### [About this exercise]
Look below for the line containing "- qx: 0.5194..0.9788" and the line containing "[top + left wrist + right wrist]", then set down both and every line between them exactly, without pictures.

### [Supplied material]

===

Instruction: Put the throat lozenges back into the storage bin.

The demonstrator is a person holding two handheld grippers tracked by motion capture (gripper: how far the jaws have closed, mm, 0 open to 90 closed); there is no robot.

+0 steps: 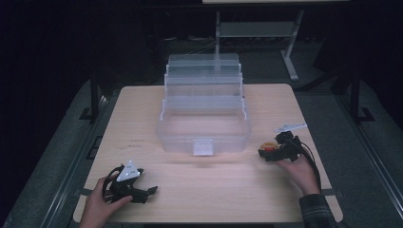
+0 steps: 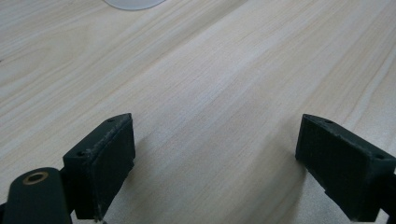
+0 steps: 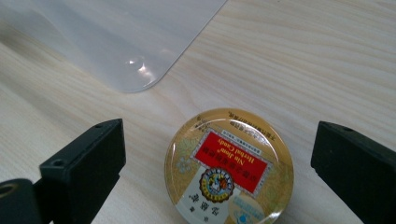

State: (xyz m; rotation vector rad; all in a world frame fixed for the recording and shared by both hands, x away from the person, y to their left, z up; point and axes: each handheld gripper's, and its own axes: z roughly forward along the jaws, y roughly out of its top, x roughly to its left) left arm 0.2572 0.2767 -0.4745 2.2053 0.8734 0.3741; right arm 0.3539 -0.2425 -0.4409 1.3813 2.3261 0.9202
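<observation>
Right gripper view: round candy tin (image 3: 229, 165) lies flat on the table (image 3: 303, 60) between the right gripper (image 3: 217, 163) jaws, which stand apart, not touching it. Clear tiered box (image 1: 203, 114) stands open nearby. Left gripper (image 2: 215, 163) spread, empty. Judged: grasp not yet made; lift and placing remain.

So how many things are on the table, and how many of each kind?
Clear plastic box: 1
Round gold candy tin: 1
Grippers: 2, the left gripper and the right gripper
Total: 4
</observation>
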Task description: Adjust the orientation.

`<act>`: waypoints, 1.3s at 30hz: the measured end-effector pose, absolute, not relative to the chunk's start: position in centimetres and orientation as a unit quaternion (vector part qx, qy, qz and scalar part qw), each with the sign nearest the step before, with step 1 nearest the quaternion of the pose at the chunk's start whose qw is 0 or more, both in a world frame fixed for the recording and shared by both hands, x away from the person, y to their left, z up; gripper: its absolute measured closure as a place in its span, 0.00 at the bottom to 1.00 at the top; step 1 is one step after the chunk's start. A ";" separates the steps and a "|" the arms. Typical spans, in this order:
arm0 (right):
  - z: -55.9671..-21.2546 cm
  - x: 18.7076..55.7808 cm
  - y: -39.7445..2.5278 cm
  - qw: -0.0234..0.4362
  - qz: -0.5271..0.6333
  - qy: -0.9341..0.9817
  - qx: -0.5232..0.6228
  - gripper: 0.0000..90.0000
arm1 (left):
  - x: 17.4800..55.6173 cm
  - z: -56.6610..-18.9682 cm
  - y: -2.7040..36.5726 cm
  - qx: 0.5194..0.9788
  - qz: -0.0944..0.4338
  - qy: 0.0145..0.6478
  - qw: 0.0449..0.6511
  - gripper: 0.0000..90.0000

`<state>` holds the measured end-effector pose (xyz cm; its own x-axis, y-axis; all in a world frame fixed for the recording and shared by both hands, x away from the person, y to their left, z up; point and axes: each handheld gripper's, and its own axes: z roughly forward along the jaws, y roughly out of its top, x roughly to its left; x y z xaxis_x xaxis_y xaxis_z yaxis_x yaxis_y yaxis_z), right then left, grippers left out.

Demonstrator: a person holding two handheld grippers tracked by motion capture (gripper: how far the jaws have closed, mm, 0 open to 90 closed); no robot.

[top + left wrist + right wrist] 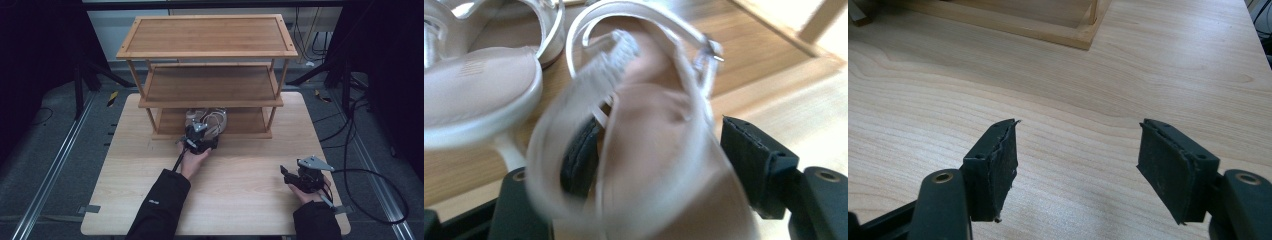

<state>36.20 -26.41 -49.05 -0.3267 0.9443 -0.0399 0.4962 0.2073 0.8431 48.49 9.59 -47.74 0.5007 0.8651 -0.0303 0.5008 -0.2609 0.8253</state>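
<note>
Left gripper view, nearest first: left tongs [659,150] spread wide at bottom of frame, black pads either side of a pale strappy sandal [644,100] without pinching it. Left pad tucked behind a strap loop, right pad just beside the sole edge; too blurred to say whether touching. Probably straddling the sandal's heel end to set it down or take it up squarely, toe pointing away. Second sandal [479,90] at upper left of frame, just beside the first, heel post visible, lying on the bottom shelf [764,55] of the rack. Looks like a pair kept side by side, as on a shoe rack.

Right gripper view: right tongs [1078,150] gaping, nothing between the pads, held low over bare worktop [1148,65], well apart from the sandals. Likely parked out of the way while the other hand works.

High view: left hand [192,157] reaching to centre of frame at the rack's front edge, right hand [310,192] resting at lower right. Pale wood-grain worktop, smooth, square. Bamboo rack [207,35] at its far edge, three tiers, upper two bare.

Beyond: grey floor, metal rails [55,160] running down the left and right of frame, black cables [370,175] trailing at right, dark curtains [35,50] in both upper corners, dim light.
</note>
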 end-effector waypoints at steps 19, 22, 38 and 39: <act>-49.0 36.1 -26.5 0.292 0.379 0.718 0.505 0.36 | 46.7 -50.3 10.3 0.770 0.221 0.449 0.396 0.84; -49.1 36.1 -26.6 0.291 0.380 0.718 0.505 0.37 | 46.8 -50.1 10.3 0.770 0.223 0.440 0.404 0.85; -49.1 36.2 -26.6 0.295 0.380 0.719 0.501 0.38 | 49.7 -48.7 9.0 0.755 0.247 0.450 0.407 0.87; -49.1 36.3 -26.6 0.295 0.380 0.719 0.502 0.38 | 50.0 -48.7 9.0 0.756 0.251 0.450 0.404 0.87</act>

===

### [Answer]
  - qx: 0.5194..0.9788
  - qz: -0.0944..0.4338
  - qy: 0.0145..0.6478
  - qw: 0.0449..0.6511
  - gripper: 0.0000..90.0000

`<state>` holds the measured end-effector pose (xyz cm; its own x-axis, y-axis; all in a world frame fixed for the recording and shared by both hands, x away from the person, y to their left, z up; point and axes: each handheld gripper's, and its own axes: z roughly forward along the jaws, y roughly out of its top, x roughly to its left; x y z xaxis_x xaxis_y xaxis_z yaxis_x yaxis_y yaxis_z), right then left, grippers left out.

Demonstrator: a person holding two handheld grippers tracked by motion capture (gripper: how far the jaws have closed, mm, 0 open to 90 closed); no robot.

[top + left wrist + right wrist] 

The exercise has no further content.